- [EXERCISE GOAL]
From the data below, return the exact lines starting at the line containing "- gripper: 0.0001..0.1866" and ending at the line containing "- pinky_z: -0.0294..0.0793", both included, and nothing else.

- [MATERIAL PROVIDED]
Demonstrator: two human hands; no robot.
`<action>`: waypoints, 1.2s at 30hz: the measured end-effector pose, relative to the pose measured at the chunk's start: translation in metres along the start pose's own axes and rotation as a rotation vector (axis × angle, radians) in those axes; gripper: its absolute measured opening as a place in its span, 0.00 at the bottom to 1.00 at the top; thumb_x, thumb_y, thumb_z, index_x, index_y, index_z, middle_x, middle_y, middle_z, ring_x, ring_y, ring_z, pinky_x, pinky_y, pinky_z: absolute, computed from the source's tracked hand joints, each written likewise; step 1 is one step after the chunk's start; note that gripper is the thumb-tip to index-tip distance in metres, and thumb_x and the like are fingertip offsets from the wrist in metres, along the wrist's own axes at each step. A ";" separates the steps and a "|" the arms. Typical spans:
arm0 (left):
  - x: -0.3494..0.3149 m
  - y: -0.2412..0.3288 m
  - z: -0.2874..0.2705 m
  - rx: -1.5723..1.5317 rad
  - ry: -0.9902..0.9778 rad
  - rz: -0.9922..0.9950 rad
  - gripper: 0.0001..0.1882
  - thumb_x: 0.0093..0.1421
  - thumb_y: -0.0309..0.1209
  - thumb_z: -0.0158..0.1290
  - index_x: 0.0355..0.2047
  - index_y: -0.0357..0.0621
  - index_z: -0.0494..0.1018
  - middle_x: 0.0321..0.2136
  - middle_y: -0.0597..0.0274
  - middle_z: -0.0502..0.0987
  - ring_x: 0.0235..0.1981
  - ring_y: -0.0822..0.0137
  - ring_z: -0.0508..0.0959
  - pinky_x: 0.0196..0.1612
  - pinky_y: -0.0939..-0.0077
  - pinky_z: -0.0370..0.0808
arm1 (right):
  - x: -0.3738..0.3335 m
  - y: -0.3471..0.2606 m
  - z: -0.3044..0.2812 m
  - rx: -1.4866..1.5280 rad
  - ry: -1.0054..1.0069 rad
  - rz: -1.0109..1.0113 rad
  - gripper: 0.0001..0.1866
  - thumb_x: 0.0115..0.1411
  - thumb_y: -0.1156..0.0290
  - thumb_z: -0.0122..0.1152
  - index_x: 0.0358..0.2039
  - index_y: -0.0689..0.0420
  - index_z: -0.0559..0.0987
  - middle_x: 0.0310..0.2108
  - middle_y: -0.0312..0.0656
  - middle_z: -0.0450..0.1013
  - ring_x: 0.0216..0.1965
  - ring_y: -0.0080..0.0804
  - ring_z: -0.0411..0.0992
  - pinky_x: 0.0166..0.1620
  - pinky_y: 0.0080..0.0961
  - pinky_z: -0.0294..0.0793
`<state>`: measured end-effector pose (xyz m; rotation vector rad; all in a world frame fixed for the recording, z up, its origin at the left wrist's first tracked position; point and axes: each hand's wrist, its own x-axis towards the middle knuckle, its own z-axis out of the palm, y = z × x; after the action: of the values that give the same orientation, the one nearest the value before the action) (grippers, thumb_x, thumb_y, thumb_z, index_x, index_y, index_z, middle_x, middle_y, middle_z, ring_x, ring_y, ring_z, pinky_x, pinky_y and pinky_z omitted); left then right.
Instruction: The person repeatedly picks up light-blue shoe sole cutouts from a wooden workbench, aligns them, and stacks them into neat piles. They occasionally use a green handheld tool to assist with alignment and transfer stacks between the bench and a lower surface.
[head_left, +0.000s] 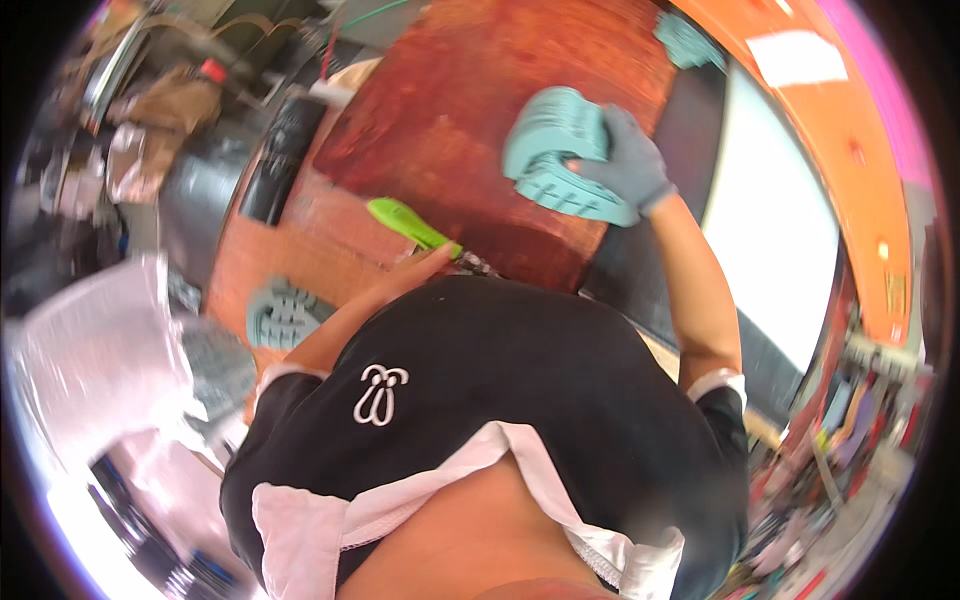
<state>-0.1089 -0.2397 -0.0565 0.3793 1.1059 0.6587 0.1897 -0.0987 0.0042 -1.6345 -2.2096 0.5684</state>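
A grey glove covers my right hand (632, 165), which is closed on the right edge of a curved stack of teal pieces (555, 140). The pieces look like shaped rubber or foam; their lower part carries dark cross-shaped marks. This stack is over the reddish-brown tabletop (430, 110). Close to my body, my bare left hand (436, 261) is at a tool with a lime-green handle (402, 219), fingers against the handle's near end. A dark, speckled part shows past the fingers; blur hides what kind of tool it is.
More teal pieces lie at the table's left (285, 315) and far right (690, 42). A black cylindrical thing (281, 160) sits along the left edge. Right of the table are a white panel (775, 225) and an orange board (850, 150). Clear plastic wrap (95, 350) fills the left side.
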 end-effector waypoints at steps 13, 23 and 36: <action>0.051 -0.053 -0.066 -0.266 0.385 0.350 0.17 0.63 0.42 0.47 0.29 0.39 0.72 0.24 0.58 0.75 0.26 0.67 0.76 0.27 0.72 0.75 | -0.009 -0.009 0.008 0.178 0.035 -0.048 0.34 0.40 0.62 0.76 0.43 0.61 0.67 0.36 0.43 0.70 0.38 0.31 0.67 0.45 0.30 0.68; 0.246 -0.016 -0.167 0.316 0.895 0.229 0.17 0.58 0.35 0.54 0.40 0.33 0.69 0.31 0.52 0.74 0.28 0.61 0.77 0.30 0.61 0.77 | -0.016 -0.079 -0.023 0.478 0.101 -0.125 0.37 0.45 0.73 0.71 0.55 0.60 0.64 0.46 0.39 0.67 0.46 0.30 0.67 0.53 0.28 0.65; 0.074 -0.030 -0.137 -0.584 -0.067 0.379 0.32 0.61 0.55 0.44 0.58 0.48 0.59 0.50 0.55 0.69 0.51 0.55 0.70 0.49 0.59 0.67 | 0.003 -0.209 0.050 0.754 -0.290 -0.239 0.38 0.45 0.58 0.70 0.53 0.62 0.66 0.48 0.40 0.66 0.49 0.31 0.65 0.51 0.29 0.64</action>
<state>-0.2029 -0.2185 -0.1824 0.1016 0.7343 1.2540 -0.0078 -0.1565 0.0658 -0.9259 -1.9488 1.4183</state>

- [SOLUTION FOR THIS PROBLEM]
  - gripper: 0.0001..0.1866
  - thumb_x: 0.0115..0.1411
  - thumb_y: -0.1156..0.0290
  - thumb_z: -0.0122..0.1152
  - index_x: 0.0358..0.2039
  - index_y: -0.0689..0.0420
  - index_z: -0.0559..0.0987
  - middle_x: 0.0310..0.2108
  - middle_y: -0.0312..0.0656
  - middle_z: -0.0450..0.1013
  - ring_x: 0.0216..0.1965
  - ring_y: -0.0080..0.0804
  - ring_z: -0.0411..0.0992
  - pinky_x: 0.0166..0.1620
  - pinky_y: 0.0080..0.0961
  - pinky_z: -0.0294..0.0793

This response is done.